The morning sun has risen and the first rays play upon my cheek. As they hit my face I close my eyes and take a deep breath and inhale the sweet smell of country air. I let it fill my lungs. “Am I dreaming?” my jet lagged mind begins to wonder. I take in another deep breath and hold it in, but not before a whip of a tail hits my leg and an excited bark startles me. I open my eyes and see my beautiful happy puppies and then take in my surroundings. It’s 6 am and my pups seem to have worse jet lag than me but I’m not dreaming – we’ve actually made it. My eyes well up with tears. The reality – the emotional rollercoaster we have had to endure these past three months is finally over. Relief, excitement; my emotions pour out and overwhelm me. This time the tears are ones of happiness and joy, not fear and despair. I’m home with my husband; my family’s back together and the next chapter in my life has finally begun. I close my eyes again and let the sun kiss my cheek; I am ready for a whole new adventure.

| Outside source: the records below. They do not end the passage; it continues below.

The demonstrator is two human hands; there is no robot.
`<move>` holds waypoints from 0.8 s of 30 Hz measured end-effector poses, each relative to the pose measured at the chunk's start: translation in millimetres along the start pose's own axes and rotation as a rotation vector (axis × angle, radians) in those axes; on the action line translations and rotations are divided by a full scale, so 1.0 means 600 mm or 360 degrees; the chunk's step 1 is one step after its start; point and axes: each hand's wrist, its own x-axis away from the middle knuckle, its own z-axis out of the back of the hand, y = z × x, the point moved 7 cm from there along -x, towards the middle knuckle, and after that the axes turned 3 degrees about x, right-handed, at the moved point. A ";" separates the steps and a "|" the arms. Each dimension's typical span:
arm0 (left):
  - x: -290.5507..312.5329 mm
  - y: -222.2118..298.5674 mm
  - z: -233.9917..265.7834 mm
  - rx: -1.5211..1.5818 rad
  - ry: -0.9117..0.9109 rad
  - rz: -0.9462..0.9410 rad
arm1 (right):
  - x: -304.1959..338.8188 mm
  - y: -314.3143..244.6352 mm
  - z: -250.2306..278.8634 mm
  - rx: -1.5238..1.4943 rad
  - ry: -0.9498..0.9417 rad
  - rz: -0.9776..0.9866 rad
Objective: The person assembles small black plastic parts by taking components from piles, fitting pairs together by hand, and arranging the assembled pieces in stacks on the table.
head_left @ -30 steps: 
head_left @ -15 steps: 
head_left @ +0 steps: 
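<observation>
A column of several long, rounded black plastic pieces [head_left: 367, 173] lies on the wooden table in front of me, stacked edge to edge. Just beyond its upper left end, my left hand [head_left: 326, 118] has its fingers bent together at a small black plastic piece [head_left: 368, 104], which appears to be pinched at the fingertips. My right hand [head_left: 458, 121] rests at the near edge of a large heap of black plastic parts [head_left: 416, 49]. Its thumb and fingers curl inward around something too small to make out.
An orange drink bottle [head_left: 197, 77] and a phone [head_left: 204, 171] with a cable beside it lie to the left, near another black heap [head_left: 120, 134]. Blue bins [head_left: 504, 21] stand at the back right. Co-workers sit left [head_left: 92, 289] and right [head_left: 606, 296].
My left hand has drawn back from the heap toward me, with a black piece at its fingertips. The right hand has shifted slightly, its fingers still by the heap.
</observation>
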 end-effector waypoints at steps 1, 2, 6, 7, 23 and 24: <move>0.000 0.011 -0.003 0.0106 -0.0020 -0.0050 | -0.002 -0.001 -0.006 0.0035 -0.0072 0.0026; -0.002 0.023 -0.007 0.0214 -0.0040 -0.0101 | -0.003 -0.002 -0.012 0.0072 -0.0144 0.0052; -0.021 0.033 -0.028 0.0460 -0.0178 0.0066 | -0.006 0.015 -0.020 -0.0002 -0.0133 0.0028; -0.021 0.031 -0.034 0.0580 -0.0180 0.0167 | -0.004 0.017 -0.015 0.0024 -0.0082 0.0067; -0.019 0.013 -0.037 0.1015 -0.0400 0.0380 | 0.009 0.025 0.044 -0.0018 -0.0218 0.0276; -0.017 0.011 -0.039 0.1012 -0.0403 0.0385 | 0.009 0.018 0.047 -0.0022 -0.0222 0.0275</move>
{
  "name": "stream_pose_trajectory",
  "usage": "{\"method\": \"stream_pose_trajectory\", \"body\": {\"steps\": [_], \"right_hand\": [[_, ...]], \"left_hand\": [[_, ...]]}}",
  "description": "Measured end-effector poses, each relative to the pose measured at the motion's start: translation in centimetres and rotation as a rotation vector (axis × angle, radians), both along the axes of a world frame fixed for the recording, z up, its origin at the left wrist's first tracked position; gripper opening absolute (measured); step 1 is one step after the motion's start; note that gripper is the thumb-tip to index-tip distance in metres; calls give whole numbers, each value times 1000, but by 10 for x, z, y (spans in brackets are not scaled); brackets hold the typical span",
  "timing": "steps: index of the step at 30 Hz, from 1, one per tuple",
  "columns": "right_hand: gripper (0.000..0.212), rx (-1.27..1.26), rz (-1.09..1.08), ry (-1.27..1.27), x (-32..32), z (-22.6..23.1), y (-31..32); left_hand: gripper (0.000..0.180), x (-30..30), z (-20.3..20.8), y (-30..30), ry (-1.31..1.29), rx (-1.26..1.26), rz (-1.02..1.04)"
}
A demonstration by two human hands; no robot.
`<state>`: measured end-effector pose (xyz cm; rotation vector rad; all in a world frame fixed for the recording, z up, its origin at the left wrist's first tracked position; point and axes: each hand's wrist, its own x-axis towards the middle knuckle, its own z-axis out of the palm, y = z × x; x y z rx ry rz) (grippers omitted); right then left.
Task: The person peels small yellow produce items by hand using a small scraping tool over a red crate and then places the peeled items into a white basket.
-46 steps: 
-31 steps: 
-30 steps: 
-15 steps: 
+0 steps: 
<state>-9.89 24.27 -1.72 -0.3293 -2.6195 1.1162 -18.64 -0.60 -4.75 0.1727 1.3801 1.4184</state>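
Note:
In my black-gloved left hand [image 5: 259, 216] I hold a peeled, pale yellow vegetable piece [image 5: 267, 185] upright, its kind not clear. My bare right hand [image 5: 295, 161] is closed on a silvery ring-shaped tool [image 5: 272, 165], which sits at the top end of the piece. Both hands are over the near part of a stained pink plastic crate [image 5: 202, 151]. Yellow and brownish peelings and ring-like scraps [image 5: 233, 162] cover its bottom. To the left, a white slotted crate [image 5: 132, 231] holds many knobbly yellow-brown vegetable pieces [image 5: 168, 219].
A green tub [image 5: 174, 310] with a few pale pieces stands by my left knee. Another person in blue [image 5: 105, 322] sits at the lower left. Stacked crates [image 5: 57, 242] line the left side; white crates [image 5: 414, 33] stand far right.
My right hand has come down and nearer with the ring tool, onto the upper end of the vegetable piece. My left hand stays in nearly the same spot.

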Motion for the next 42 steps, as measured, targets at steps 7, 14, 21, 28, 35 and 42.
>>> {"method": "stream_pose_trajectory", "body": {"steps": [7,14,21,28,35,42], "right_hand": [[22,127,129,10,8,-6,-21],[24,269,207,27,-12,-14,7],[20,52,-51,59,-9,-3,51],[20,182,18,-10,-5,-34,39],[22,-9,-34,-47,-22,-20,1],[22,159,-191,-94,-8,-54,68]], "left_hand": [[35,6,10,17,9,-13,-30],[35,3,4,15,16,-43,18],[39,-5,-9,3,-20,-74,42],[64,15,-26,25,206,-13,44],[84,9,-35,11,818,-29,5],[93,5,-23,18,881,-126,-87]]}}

Rewind. Two weeks. Wow! A lethal cocktail of happiness, sadness, tears, fears and exhaustion. Travelling up and down the country to say my final farewells to my family was hard enough but then came the time to say goodbye to my best friends; the ones who I hold in the highest regard as family. They may not be bound to me by blood but as far as family go, these people are just as close and as special as any family member I ever had.

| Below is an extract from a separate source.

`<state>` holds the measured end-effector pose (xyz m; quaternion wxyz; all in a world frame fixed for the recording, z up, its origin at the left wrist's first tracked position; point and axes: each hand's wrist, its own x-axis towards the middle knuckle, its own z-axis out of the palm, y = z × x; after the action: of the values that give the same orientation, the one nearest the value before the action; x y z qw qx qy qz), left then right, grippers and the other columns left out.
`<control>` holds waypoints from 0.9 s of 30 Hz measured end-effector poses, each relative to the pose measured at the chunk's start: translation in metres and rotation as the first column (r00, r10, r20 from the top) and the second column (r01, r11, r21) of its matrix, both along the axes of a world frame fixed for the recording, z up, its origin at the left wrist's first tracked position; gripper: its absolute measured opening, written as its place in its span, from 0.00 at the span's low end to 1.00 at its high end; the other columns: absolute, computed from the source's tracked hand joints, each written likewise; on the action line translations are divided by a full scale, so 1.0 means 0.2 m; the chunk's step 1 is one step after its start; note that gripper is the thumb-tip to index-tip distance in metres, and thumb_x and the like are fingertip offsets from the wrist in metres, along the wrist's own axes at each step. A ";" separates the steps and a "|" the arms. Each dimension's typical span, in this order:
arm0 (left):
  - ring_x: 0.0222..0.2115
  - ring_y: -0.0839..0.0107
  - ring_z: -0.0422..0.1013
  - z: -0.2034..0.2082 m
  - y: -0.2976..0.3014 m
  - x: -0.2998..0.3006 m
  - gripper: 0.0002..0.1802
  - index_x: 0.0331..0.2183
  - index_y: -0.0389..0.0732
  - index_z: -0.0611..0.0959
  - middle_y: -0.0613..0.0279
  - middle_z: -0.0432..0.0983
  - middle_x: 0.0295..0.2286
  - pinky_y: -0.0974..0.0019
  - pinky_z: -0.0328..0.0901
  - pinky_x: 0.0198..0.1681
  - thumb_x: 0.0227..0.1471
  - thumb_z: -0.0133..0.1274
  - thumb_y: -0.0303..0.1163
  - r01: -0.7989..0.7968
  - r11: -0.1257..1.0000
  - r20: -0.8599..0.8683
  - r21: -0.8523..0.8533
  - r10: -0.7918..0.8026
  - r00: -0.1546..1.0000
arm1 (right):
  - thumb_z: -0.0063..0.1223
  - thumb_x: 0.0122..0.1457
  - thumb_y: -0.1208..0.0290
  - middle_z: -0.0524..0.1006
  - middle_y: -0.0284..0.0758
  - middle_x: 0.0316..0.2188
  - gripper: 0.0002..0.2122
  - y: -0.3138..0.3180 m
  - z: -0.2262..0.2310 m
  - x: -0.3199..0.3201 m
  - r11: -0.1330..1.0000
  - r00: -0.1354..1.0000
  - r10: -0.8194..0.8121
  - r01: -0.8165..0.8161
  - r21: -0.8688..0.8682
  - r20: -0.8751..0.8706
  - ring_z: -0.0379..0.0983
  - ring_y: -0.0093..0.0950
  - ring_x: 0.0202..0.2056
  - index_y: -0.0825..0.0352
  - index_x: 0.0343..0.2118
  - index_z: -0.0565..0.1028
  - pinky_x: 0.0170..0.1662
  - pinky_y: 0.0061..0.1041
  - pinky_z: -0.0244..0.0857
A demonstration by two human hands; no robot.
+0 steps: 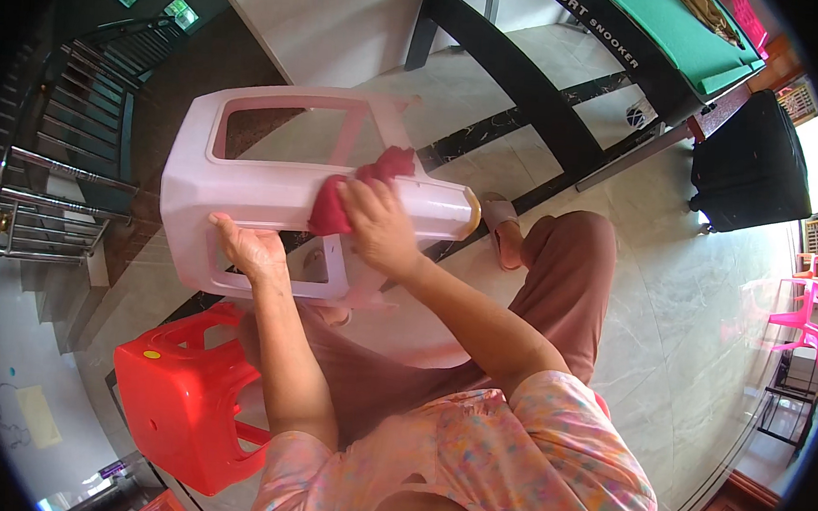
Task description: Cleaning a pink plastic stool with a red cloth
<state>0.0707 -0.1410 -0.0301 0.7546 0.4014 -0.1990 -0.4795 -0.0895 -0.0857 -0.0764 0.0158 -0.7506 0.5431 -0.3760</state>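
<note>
Red cloth, crumpled under right hand, smooth angular stool

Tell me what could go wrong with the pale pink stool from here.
The pale pink stool lies on its side with the left hand at the edge of an opening; it might twist if the right hand presses the dark red cloth hard along the leg.
If it swings, the leg's end could bump the foot seen near it.
The red stool appears close too, so it might get knocked.
</note>
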 end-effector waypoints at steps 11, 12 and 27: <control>0.50 0.61 0.59 -0.02 -0.07 -0.06 0.27 0.49 0.30 0.61 0.50 0.60 0.49 0.57 0.54 0.55 0.58 0.31 0.44 -0.047 0.998 0.046 -0.037 0.049 0.998 | 0.46 0.46 0.76 0.63 0.39 0.46 0.23 0.15 -0.40 -0.43 0.895 0.908 -0.404 0.417 0.156 -0.109 0.59 0.39 0.47 0.71 0.49 0.62 0.49 0.37 0.53; 0.50 0.60 0.59 0.02 -0.06 -0.08 0.27 0.49 0.30 0.61 0.49 0.60 0.49 0.56 0.55 0.54 0.59 0.31 0.44 -0.083 0.996 0.018 0.014 0.083 0.996 | 0.45 0.47 0.77 0.63 0.39 0.47 0.22 0.16 -0.41 -0.38 0.847 0.856 -0.510 0.517 0.126 -0.085 0.59 0.38 0.47 0.71 0.49 0.62 0.49 0.35 0.53; 0.48 0.62 0.61 -0.05 -0.05 -0.09 0.29 0.48 0.29 0.61 0.50 0.60 0.47 0.57 0.57 0.53 0.58 0.32 0.47 -0.047 0.999 0.038 -0.003 0.047 0.998 | 0.43 0.56 0.66 0.68 0.46 0.38 0.17 0.15 -0.37 -0.15 0.493 0.513 -0.845 0.637 0.592 0.151 0.66 0.46 0.39 0.74 0.44 0.61 0.40 0.37 0.60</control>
<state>0.0520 -0.1514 -0.0391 0.7619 0.4144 -0.2044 -0.4538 -0.1187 -0.0556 -0.1495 0.1440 -0.3016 0.8733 -0.3546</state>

Firstly you have my boy Markie who in 13 years has been with me through the good, the bad and the ugly; literally EVERYTHING YOU CAN IMAGINE! I am the Godmother and auntie to five of the most precious little peanuts in the world. My brother’s little girls Natalia and Corinne, my best friend Lesha’s (another 12 year friendship and so much history) little boys Frank and Spike and now their newest addition Little Miss
Dakota Bleu. She’s the beautiful 7 week old girl of another one of my oldest, nearest, dearest, Northern girlfriends and one of the most amazing birds I know, DJ Miss Mavrik. Not only was saying goodbye to these dearest of dears bad enough but I had the exceptional task of giving all I had to give to not break down saying farewell to my little ones. Let me tell you, it has been a difficult task for myself and my husband to have children. We lost three babies, one ectopic and two miscarriages. One of these was due to the hospital and the nurses’ lack of care and their neglect which led to them aborting our baby who would be 7 months right now. But, hey, that story’s not for this tale as this is a happy tale, not just any tale, this my fairy tale.

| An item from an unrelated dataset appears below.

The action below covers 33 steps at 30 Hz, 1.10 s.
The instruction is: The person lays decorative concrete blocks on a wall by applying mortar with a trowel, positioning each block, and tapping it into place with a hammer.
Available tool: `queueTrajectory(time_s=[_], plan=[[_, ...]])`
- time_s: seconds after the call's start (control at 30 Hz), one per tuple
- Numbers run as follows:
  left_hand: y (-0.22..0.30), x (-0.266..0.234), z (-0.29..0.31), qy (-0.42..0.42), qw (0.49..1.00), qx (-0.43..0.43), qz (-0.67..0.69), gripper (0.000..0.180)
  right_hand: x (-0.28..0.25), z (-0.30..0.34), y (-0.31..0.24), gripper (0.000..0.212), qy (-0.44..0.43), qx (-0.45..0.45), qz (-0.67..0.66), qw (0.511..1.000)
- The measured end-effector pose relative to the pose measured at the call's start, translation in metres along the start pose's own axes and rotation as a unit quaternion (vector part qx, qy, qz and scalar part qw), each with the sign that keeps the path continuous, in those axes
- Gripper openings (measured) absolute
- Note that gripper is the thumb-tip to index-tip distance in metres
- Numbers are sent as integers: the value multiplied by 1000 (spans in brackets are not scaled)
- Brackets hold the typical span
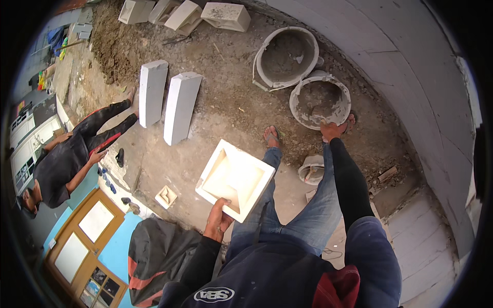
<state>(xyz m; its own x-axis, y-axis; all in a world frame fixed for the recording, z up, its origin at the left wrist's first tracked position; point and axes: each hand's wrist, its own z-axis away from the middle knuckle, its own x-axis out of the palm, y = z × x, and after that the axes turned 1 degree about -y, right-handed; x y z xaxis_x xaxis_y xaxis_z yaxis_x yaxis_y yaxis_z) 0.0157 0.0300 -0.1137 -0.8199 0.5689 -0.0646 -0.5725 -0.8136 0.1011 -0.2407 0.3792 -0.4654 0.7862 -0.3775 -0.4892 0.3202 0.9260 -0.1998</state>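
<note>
My left hand (218, 222) grips the lower edge of a square cream ventilation block (237, 179), tilted in front of my legs. Its face has a raised frame around a sloping recess. At the near rim of a bucket (348, 97) my right hand (333, 132) is closed, fingers curled. What it holds, if anything, is hard to make out there. Wet grey mortar (319, 100) lies in that bucket. Touching it on the far side, a larger bucket (259, 64) also holds grey mortar.
Two long white blocks (153, 95) stand on the dirt floor, left of centre. Several cream ventilation blocks (226, 16) line the far side; a small one (166, 196) lies left. A small pail (311, 170) sits by my leg. Another person (61, 159) stands at left. A block wall (411, 77) curves along the right.
</note>
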Motion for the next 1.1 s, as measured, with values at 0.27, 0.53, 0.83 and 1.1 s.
queueTrajectory(time_s=[0.27,0.53,0.83,1.1], plan=[[21,33,18,-136,986,29,-92,67,-100,236,-98,112,-250,-159,-369,881],[42,96,62,-370,884,111,-263,73,-222,413,-136,122,-249,-247,-343,871],[8,251,226,-679,685,66,-256,81,-355,694,-95,124,236,-234,-259,907],[8,420,309,-749,526,139,-379,96,-479,875,-70,127,719,-169,-57,672]])
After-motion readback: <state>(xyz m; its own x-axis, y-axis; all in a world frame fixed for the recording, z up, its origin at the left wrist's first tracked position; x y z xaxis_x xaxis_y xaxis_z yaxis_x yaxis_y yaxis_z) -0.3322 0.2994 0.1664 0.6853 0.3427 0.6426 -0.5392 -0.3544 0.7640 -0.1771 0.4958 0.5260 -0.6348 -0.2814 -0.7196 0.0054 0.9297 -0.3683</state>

As you can imagine my God-boys, nieces and nephews mean the world to me. I’ve bought presents for them all so as not to forget their auntie Xarah and been given presents, homemade cards and teddies from them and cried and cried and cried. But, we have Skype and the internet (as the government so politely told my husband in his declined visa application. If he wanted to maintain a relationship and marriage with me, his spouse, he either took me with him to America as he’s not from a war-torn country or we had to have a Skype/Internet relationship. It now seems so ludicrous to us. It’s laughable but at the time it wasn’t so easy to ridicule.)
Since arriving in the US I’ve already spoken to Frank and Spike who thought, because I’m in America I must be on my jollies and they made their own beach in the bath along with snorkels, masks and water containing sea creatures and sharks. Oh, the creativity of tiny little minds. They should enjoy it whilst they can. Soon all they will be thinking of are mortgages and tax payments instead of sea creatures and fake beaches called POO POO ISLAND.
I’m blessed to have had a few farewell events and parties to attend, all with such wonderful people who I feel so very honoured to have met in my life in both London and Brighton. Each and every one of them has brought something special into it.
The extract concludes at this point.